One of the things I like to preach to broadcasters is that what we have, what we still have, is this unique local relationship between the audience and advertisers that we can leverage if we do so in ways that benefit both the advertisers and the audience regardless of whether or not that involves over-the-air advertising.
But Mark, not so much anymore. You’re right, that argument really worked five or six years ago but in the hyper-local world we live in with sites like patch.com and Google Local, that market is dwindling quickly too. You’re seeing many, many podcasters do some very local niche shows that are getting and pulling really great audiences.
So yeah, I think that argument worked when the Internet was so global but the Internet is getting very localized very quickly and so that door is closing even quicker than I think they realize.
So then how do you leverage these relationships while you still have them on a local level?
From my side of it, it is consummate and constant value. It’s really trying to innovate within the market you have.
You think about Montreal, where I live. We’re a huge hockey city; we have become a very big football city. We host the Jazz Festival. We host the International Just For Laughs Comedy Festival. So local radio has to recognize that if this is really what people identify with Montreal, we need to amp up content that reinforces and brings that stuff out. If we just go on the air and try and tell people that Michael Jackson died, all is lost. They can get this information from anywhere and everywhere.
I think it’s that relationship and knowledge of the local area that they can actually work with but again, the value proposition to the consumer has to be increasingly higher because of the tools and media channels the consumers now have access to.
If radio stations recognize they are publishers, which they are, why not publish whatever is relevant on the web versus what you publish in your traditional channels over the air?
What if the New York Times had created Twitter? What if the New York Times had created Craigslist? What if the New York Times had created eBay? I mean, why not? They are just publishing platforms. The whole point of the New York Times was to inform and empower a certain community. That’s what these tools do. They just don’t look like printed words on a paper, do they?
So are you suggesting, or at least partially, that a radio group could enable the publishing of audio content for listeners?
Yes, and go beyond audio. Maybe the whole point of radio is to go from theater of the mind to theater of the eyes to who knows what.

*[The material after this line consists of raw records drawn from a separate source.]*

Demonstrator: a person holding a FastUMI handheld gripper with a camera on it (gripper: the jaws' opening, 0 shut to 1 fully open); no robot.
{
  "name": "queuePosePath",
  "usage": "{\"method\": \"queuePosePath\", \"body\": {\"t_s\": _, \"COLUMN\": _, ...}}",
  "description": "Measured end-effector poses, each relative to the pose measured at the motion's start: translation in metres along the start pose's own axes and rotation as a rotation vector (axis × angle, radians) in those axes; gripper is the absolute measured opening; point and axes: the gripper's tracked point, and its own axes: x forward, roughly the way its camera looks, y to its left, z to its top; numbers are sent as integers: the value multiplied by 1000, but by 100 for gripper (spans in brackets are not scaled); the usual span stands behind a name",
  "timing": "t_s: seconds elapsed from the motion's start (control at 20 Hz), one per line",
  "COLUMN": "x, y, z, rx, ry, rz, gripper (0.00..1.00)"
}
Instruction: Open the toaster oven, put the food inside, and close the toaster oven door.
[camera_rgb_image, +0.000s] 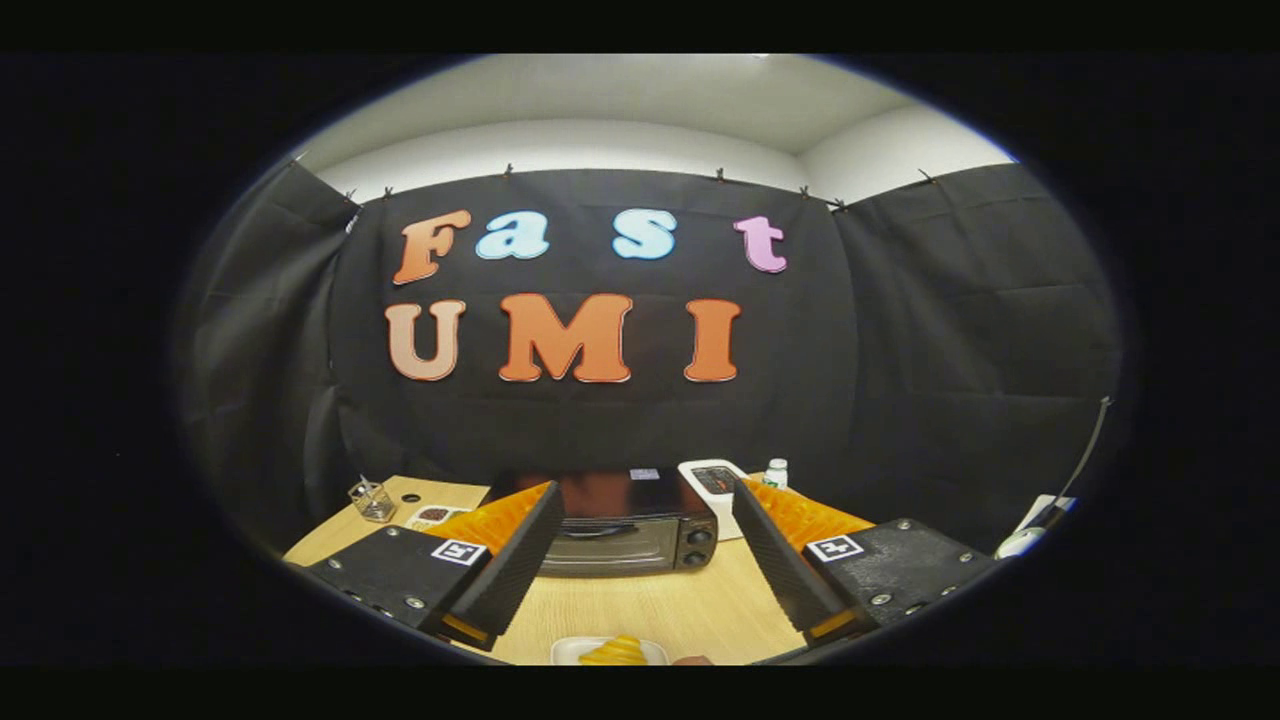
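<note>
Table (640, 610) edge cuts food (612, 652); claw (640, 520) spread.

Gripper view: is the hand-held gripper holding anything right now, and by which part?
Nothing is held. The hand-held gripper is open, its fingers spread with only bare table between them; the toaster oven sits beyond them, door closed, and the food lies on its plate below them.

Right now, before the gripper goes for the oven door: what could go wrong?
1. The toaster oven door is closed and the gripper is open, well short of it; the slim handle may be easy to miss.
2. The food on its plate lies low between the fingers; dropping could hit it.
3. A white appliance crowds the oven's right.
</note>
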Motion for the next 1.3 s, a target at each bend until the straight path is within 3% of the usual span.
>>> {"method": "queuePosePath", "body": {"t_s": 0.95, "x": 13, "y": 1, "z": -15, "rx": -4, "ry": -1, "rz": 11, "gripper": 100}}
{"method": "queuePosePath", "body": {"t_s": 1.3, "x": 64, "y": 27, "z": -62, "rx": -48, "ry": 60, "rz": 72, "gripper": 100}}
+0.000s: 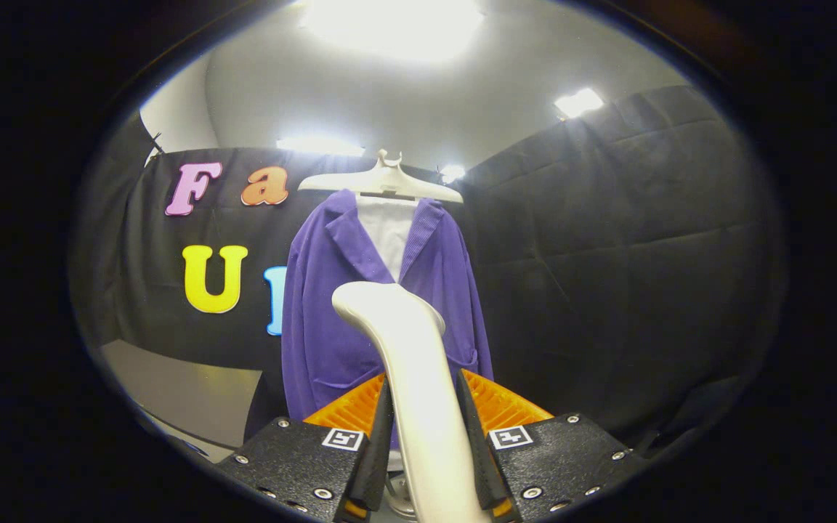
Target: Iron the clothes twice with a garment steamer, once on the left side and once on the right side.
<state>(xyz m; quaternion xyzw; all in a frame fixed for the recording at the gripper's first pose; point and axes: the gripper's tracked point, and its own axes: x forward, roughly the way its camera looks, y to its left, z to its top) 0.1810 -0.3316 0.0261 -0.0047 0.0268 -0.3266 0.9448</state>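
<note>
Garment steamer (407, 341) is standing upright between the fingers, its white handle rising just ahead of them. Gripper (424, 407) is clamping that handle, both fingers pressing on its sides. Purple jacket (324, 305) is hanging beyond the steamer head on a white hanger (382, 180), white shirt (387, 232) showing at the collar.

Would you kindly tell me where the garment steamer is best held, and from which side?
Hold the garment steamer on its long, slim handle, below the bent head, closing in from both flanks. That is how the tongs sit now: shut on the handle, head pointing ahead toward the purple jacket on its hanger.
</note>
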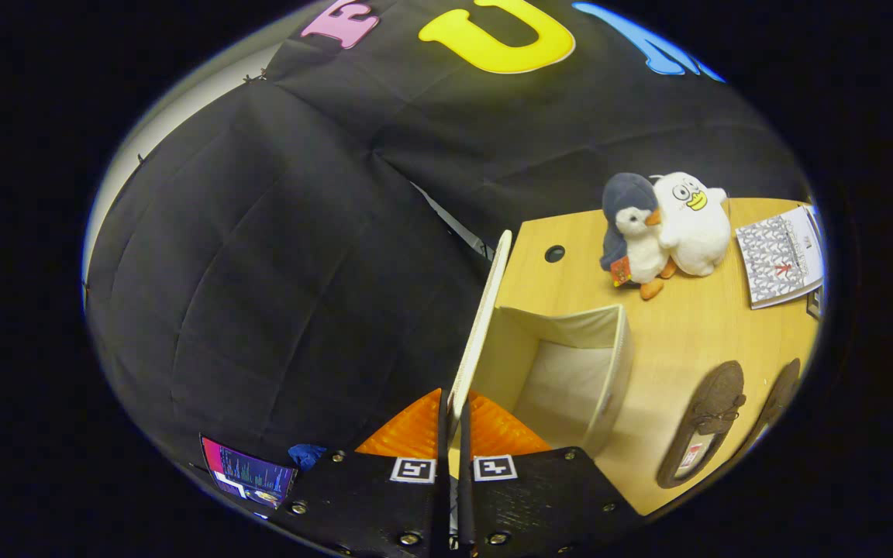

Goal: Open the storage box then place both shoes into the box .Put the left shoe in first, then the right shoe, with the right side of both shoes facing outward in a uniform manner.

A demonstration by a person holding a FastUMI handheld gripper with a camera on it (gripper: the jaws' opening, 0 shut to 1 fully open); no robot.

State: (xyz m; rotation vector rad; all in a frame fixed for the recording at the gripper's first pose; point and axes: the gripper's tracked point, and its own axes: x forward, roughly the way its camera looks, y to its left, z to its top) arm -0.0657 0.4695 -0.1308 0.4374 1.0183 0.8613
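Note:
My gripper is shut on the edge of the storage box's lid, which stands raised, nearly upright, above the left side of the box. The beige fabric storage box sits open on the wooden table just right of my fingers, its inside bare. Two dark brown shoes lie on the table beyond the box to the right: one shoe with a lace bow and a light insole, and a second shoe partly cut off beside it.
A grey penguin plush and a white duck plush stand at the back of the wooden table. A patterned booklet lies at the far right. A small screen glows low on the left.

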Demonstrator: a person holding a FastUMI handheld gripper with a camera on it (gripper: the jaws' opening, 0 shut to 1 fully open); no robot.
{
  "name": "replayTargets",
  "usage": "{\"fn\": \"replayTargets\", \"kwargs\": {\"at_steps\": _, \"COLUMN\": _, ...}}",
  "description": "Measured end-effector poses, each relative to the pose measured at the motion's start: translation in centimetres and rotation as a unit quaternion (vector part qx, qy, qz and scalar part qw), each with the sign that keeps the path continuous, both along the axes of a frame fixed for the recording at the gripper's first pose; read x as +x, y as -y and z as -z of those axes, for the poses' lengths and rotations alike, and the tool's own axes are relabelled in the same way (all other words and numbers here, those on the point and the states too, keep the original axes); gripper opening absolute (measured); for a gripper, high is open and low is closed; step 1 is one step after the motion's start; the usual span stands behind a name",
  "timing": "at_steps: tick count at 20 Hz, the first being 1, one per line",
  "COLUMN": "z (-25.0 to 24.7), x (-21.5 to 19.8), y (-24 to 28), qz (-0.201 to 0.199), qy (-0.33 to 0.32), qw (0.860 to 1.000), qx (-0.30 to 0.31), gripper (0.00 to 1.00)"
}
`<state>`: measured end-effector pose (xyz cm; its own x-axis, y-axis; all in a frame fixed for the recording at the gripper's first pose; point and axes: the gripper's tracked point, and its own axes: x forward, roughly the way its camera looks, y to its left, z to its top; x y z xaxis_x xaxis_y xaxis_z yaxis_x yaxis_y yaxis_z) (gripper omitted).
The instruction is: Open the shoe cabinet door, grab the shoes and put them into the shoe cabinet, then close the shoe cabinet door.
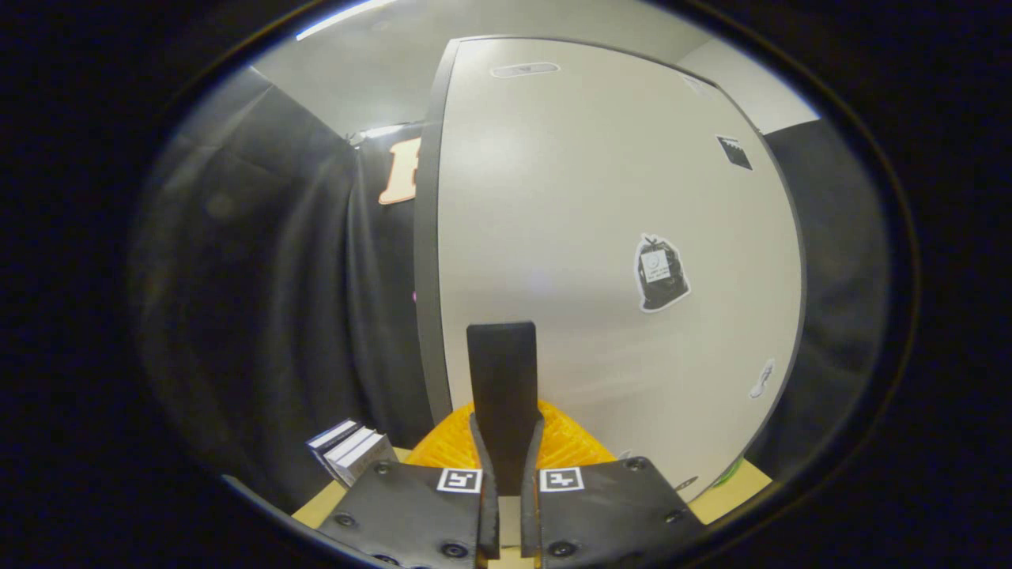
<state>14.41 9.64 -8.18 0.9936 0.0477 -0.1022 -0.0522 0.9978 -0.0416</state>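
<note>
While the cabinet door (601, 237) stands closed ahead, the gripper (507, 442) pinches a dark flat strip (501, 379) between its 2 fingers above an orange mat (569, 442).

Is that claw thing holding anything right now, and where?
The gripper looks shut, its fingers together, with a dark flat piece sticking up ahead; whether they pinch it cannot be told. The cabinet door stands behind.

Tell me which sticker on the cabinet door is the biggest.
The black bag-shaped sticker on the cabinet door, beyond the closed gripper. The dark square sticker above it and the small pale sticker below are smaller.
</note>
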Motion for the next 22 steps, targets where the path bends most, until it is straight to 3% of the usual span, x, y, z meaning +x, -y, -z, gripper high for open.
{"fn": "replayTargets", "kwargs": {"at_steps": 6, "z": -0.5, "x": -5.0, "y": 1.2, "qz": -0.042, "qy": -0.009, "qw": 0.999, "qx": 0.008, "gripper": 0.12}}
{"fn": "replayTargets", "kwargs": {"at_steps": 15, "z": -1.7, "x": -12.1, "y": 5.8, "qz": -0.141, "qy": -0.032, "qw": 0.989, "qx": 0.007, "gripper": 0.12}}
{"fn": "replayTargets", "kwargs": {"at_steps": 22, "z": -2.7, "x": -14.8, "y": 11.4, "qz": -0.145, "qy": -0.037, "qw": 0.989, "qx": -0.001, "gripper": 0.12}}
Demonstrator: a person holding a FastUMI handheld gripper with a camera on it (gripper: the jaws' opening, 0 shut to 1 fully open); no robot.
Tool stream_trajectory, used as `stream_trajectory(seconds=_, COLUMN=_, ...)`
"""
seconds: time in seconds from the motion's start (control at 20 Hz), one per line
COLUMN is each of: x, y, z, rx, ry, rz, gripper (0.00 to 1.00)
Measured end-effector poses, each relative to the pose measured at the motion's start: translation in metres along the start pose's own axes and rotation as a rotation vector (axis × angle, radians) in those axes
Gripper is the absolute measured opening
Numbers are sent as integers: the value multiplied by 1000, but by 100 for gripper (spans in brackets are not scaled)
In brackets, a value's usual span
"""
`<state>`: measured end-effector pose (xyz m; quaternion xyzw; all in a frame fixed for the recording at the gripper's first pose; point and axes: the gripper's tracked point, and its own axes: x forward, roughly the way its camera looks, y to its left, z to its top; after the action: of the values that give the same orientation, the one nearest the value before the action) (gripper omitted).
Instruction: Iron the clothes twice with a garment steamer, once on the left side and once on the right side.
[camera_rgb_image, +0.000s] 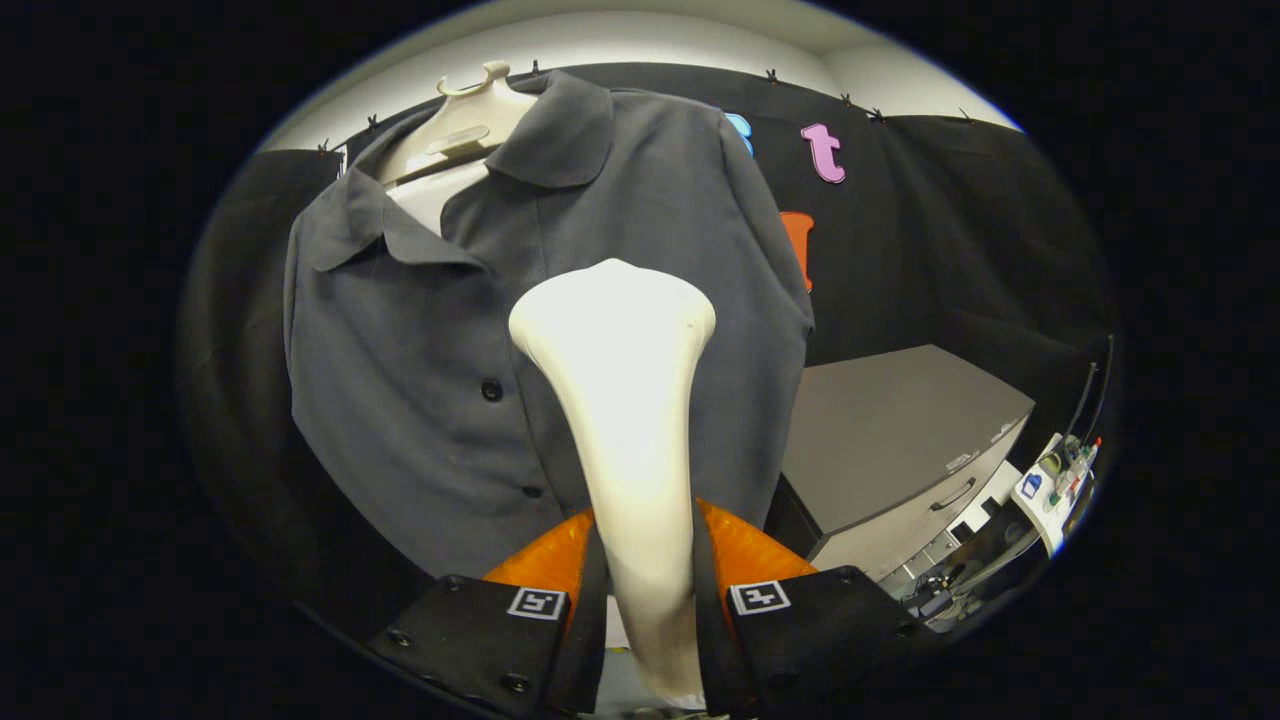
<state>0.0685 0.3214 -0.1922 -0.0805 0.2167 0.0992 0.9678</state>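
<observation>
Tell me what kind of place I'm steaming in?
Likely a staged recording booth, not a home: black cloth wall clipped up behind, grey shirt on a hanger form, grey drawer cabinet beside it. Gripper holds the steamer.

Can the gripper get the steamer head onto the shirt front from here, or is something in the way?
Probably yes. The gripper is shut on the steamer, whose head sits right against the grey shirt by its buttons, with nothing between them.

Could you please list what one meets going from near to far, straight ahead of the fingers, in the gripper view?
Gripper, its fingers shut on the steamer's handle → garment steamer, head pointing away → grey shirt → hanger at its collar → black cloth wall.
</observation>
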Motion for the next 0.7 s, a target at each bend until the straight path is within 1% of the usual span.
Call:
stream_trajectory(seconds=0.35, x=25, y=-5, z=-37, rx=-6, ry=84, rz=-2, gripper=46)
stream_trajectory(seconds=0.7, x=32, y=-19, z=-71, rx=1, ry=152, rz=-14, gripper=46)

I’m sure people are rolling their eyes when I say that, but I’m fine with that because when people first saw Twitter, they thought that was ridiculous, too. When I talk like this, people go, “What’s this guy saying? He’s a lunatic. He doesn’t know our industry, he doesn’t understand.” The answer is I do understand it. I’ve been part of the media and publishing business for a long time.
We are in the middle of mass creative destruction, and if anybody thinks the old model is suddenly going to come back, the internet is going to go away, and 13-year-old kids are going to start buying radios, putting them on their desks, turning them on, and having friends come over for a dance party, they’re crazy.
So it’s more than about making radio interactive, it’s more than about putting streams and podcasts online, it’s more than about sustaining the brands into a new era, it’s more than about getting on the iPod. It’s about creating innovative new ways to reframe the definitions of radio, the four corners of radio, for a new generation?
It’s about publishing content in a way that you can either support it with advertising, sponsorship, or paid models by consumers. That’s what it’s about. Always has been, always will be.
The only difference now is that that radio’s license to print money has been revoked.